Photo Credit: Nickelodeon
Last year, Nickelodeon launched a new live-action preschool series called The Fresh Beat Band. It stars four squeaky-clean young actors who wear cardigans, smile ceaselessly and dance around a clean-as-a-clinic set with supernatural levels of enthusiasm. It's the kind of unabashedly earnest fare that kids with sarcastic, hip parents don’t look twice at. And yet the show's a hit.
Nickelodeon not only just renewed the show for a second season, but this week, the network is adding four new episodes to this season. And in terms of videos viewed on Nick’s website, The Fresh Beat Band is second only to Dora the Explorer. So, what gives? The show doesn’t have a post-modern bone in its metaphorical body. Nobody on it is ironic or sarcastic. Nothing is meta. There’s nothing groundbreaking about it, nor does it carry any retro cachet. The show appeals to kids with nothing more than happy-faced, likable people and catchy tunes.
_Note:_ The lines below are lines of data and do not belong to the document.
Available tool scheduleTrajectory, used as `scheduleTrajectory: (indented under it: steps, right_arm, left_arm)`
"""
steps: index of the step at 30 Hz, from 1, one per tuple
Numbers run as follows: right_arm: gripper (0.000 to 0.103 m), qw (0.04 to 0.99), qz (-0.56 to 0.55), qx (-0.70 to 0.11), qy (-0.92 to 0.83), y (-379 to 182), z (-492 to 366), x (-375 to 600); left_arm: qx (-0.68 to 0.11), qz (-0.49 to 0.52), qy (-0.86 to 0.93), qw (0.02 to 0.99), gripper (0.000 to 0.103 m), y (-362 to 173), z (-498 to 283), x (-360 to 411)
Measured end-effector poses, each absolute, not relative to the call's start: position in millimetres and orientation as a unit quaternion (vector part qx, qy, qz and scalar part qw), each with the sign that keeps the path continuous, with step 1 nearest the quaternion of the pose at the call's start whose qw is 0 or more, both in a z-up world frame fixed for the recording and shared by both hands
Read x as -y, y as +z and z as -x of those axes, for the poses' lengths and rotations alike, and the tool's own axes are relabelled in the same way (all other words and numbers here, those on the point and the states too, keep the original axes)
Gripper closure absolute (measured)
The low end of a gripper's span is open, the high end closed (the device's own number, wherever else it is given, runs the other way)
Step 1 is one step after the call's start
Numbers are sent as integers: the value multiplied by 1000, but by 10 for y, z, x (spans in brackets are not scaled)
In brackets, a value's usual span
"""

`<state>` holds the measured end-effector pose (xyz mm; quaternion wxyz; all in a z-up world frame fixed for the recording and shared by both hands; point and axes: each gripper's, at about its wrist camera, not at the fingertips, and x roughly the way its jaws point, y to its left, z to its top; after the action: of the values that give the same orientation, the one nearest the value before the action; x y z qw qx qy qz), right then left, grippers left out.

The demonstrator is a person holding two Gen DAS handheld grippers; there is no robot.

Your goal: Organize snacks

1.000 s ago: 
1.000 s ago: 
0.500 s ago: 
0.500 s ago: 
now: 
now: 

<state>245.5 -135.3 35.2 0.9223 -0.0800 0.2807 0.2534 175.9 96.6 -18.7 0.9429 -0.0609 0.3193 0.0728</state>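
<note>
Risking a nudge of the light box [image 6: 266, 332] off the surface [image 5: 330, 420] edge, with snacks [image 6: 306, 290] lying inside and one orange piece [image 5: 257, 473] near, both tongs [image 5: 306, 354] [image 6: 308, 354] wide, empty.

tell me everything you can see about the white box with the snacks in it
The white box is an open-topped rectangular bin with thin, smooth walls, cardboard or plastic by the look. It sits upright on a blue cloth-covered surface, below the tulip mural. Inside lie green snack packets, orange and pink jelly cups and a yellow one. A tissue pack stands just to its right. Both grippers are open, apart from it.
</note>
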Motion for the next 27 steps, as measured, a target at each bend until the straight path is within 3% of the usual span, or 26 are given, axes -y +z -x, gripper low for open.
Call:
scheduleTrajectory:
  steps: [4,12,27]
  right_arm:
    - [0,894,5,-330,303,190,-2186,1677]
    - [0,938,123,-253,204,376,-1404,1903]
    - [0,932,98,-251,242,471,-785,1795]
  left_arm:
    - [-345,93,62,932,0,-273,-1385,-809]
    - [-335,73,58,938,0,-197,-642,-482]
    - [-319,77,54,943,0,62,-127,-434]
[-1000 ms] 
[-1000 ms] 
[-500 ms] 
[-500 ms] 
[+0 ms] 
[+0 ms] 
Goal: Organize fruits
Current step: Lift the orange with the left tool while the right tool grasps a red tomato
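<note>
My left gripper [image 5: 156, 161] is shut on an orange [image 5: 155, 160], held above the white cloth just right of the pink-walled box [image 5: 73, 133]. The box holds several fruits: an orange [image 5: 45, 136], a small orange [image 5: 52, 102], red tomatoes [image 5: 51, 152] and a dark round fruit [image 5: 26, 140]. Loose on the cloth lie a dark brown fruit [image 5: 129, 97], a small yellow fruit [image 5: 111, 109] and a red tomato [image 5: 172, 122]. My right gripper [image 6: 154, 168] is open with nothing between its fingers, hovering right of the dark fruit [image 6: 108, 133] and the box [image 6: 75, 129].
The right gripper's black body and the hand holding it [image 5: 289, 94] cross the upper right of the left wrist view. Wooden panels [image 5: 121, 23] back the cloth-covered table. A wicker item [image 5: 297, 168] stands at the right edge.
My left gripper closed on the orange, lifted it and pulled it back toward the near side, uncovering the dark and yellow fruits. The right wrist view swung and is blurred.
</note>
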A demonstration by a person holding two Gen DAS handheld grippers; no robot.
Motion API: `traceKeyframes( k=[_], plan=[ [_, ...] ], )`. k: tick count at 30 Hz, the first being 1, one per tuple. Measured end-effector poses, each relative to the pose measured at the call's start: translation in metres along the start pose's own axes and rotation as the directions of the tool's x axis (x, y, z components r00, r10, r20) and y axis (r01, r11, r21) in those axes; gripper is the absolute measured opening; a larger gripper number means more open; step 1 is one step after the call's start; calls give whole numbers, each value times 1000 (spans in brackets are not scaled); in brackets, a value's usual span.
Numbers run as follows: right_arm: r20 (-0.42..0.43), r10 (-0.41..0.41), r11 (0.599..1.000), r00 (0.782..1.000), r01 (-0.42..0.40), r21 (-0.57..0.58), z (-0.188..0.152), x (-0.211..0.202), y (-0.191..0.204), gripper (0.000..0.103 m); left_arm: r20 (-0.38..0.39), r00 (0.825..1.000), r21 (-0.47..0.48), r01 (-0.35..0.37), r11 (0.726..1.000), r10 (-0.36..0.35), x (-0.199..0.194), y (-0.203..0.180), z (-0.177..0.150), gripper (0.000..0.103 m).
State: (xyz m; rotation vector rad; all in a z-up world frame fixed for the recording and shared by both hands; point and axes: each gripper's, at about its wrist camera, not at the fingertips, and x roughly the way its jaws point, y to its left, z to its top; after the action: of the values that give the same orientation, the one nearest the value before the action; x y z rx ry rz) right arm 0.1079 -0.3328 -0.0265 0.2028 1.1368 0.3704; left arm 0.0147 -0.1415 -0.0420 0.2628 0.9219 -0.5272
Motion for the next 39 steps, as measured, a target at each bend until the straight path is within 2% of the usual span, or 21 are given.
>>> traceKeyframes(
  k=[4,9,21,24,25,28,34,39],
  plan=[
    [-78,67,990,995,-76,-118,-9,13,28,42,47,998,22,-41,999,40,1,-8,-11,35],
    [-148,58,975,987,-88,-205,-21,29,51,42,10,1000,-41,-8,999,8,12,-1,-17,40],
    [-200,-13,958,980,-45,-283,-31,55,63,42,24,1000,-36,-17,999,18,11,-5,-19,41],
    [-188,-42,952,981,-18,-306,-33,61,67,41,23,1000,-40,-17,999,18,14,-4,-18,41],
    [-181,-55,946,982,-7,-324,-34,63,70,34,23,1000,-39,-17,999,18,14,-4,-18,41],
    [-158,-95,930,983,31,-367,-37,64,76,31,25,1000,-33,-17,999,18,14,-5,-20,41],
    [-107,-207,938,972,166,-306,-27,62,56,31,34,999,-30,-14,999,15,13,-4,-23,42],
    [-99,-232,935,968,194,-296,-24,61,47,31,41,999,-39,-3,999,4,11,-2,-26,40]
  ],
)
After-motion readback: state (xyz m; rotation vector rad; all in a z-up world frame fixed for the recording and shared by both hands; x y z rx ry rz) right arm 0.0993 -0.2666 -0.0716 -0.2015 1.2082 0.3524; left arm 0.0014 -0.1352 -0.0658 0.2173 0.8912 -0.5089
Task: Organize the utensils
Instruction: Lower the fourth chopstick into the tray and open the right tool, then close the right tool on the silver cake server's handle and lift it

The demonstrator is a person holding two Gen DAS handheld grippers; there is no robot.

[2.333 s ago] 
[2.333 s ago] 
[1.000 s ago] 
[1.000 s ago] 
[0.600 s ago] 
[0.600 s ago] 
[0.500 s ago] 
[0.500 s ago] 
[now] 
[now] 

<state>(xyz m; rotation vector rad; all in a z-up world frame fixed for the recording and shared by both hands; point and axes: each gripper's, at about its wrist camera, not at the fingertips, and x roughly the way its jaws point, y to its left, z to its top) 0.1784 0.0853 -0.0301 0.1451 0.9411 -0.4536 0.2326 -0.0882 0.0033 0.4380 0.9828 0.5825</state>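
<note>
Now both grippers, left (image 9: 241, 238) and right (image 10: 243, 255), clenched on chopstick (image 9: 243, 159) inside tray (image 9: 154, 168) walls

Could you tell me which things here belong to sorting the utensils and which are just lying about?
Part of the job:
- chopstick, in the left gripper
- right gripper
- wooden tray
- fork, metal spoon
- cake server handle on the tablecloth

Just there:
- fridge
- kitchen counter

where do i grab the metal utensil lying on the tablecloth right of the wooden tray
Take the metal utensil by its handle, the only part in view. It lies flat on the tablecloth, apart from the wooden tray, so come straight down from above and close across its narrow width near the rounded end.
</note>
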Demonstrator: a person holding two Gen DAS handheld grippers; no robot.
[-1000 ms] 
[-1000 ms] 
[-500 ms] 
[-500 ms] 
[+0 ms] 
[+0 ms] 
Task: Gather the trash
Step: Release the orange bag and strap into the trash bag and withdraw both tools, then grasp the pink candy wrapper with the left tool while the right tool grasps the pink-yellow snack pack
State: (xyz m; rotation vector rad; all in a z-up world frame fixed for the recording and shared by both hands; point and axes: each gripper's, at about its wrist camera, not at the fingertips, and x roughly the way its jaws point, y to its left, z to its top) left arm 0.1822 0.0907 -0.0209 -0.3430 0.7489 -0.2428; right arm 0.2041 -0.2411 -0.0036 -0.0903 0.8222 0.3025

The success of The Fresh Beat Band fascinates me. Does it herald the return of simpler, less sophisticated children’s television -- a time when there was more distinction between what kids wanted to watch and what their parents would tolerate watching with them? While that idea might strike fear into the hearts of Barney haters and SpongeBob lovers, there’s something kind of nice about imagining a world in which television teaches our kids to be friendly, kind and well-mannered. So I say, Onward Fresh Beat Band -- even if we grown-ups think it's dorky.